Conquering Dysphoria

 As I was previously writing about, my post Army years became an alcoholic blur along with a mad dash to attempt to out run my gender issues. As my authentic feminine self continued to push for acceptance, my male self took the usual way out. Act as macho as I could and keep changing jobs and places to live. I was trying desperately to outrun the truth. Along the way, I lived in such diverse places as the metro NYC area all the way to rural Southeastern Ohio along the Ohio River and West Virginia. 

All in all I managed to be successful in my career as a restaurant manager and salvage my marriage with more than a couple close calls as I was not telling the truth concerning where I was supposed to be and what I was supposed to be doing. It all started innocently enough when I started to volunteer to do the family grocery shopping. In fact, one of my best days occurred when a bagger in the grocery store was blatantly flirting with me.  It could have been because of the fashionable mini skirt I was wearing. By fashionable I mean many women during that era wore their mini with oversize sweaters and flats. However, the end result was just to embolden me do do more cross-dressed. 

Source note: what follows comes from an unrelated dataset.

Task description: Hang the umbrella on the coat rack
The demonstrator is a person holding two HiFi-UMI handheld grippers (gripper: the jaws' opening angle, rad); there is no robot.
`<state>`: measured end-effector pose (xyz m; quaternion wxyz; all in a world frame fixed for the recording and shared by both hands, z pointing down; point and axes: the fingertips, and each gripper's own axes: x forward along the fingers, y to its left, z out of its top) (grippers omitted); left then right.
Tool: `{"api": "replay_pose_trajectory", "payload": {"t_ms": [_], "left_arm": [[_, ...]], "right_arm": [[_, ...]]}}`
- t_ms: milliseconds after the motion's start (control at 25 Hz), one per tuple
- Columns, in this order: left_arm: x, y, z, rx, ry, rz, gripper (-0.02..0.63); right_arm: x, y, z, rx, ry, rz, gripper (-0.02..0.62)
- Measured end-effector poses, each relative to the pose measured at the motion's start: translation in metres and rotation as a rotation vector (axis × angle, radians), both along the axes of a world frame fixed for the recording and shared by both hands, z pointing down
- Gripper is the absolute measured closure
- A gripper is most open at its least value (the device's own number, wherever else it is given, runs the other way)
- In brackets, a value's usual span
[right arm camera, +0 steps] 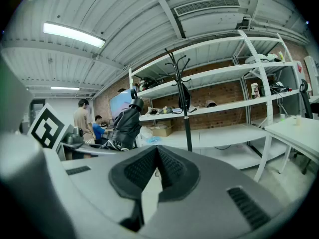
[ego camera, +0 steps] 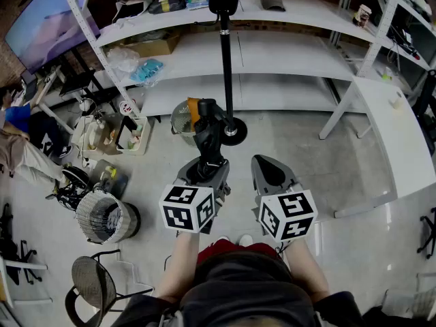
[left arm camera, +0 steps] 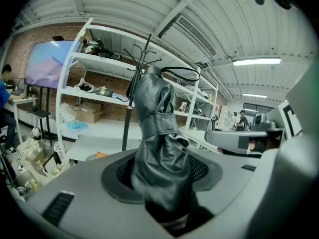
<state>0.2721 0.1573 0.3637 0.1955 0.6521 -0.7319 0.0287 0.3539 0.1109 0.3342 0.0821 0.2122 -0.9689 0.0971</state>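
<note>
The left gripper (ego camera: 204, 167) had its jaws partly open and pressed on the lower end of the folded black umbrella (left arm camera: 159, 133). The umbrella stood up out of the jaws, tipped a little toward the rack (ego camera: 225, 60). The right gripper (right arm camera: 157, 169) held nothing, and its jaws were closed together at the tips. It was just beside the left one.

The rack was a black pole ahead, near the umbrella but not touching it. Its hooks (left arm camera: 142, 54) were up high (about as high as the umbrella's top in the left gripper view). A thin loop (left arm camera: 182, 73) seemed to sit at the umbrella's top end.

The step in hand looked like bringing the umbrella to the rack. To do it well, the grip should be tight so the umbrella does not slip. The loop should go up above a free hook, then come down slowly over it. Letting go should wait until the hook bears the weight. The free gripper could steady the pole if it wobbles.
</note>
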Motion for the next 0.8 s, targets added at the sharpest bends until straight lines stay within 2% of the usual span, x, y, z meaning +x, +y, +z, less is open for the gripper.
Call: {"api": "replay_pose_trajectory", "payload": {"t_ms": [320, 640, 800], "left_arm": [[0.02, -0.005, 0.002, -0.01, 0.002, 0.017, 0.388], [0.027, -0.017, 0.001, -0.008, -0.001, 0.017, 0.388], [0.027, -0.022, 0.0, 0.003, 0.022, 0.005, 0.388]], "right_arm": [[0.019, -0.003, 0.003, -0.014, -0.004, 0.004, 0.578], [0.033, -0.017, 0.004, -0.026, -0.039, 0.017, 0.577], [0.036, -0.025, 0.005, -0.044, -0.057, 0.014, 0.577]]}}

Time moved on until I got caught by my wife and agreed to seek counseling from one of the only therapists who dealt with transvestites back in those days and she was far away in Columbus, Ohio. This was all before the transgender terminology or lifestyle became prevalent.

When the transgender terminology made it's way to me, it didn't take me long to suspect I indeed was trans. What took me longer was to do anything about it.

In the meantime, I was desperately still hanging on to the idea I could keep my feminine self in the closet. I ended up trying to live part time in both genders and it nearly killed me. After I failed active suicide attempt I shoved my girl self back into the closet for the final time. It wasn't so long after I did it, my wife of 25 years passed away. Which opened the door for me to transition.

Even though this seems like a blur to me and it is impossible to write about all the learning experiences I went through as I decided to cross the gender frontier, it was actually thirty years of my life. I am counting post military until I started hormone replacement therapy. 

HRT was an entire other story. 

One final question, did I finally conquer my gender dysphoria? Probably not. I will probably die with it even though I have been fortunate enough to live fulltime as a transgender woman for nearly a decade now.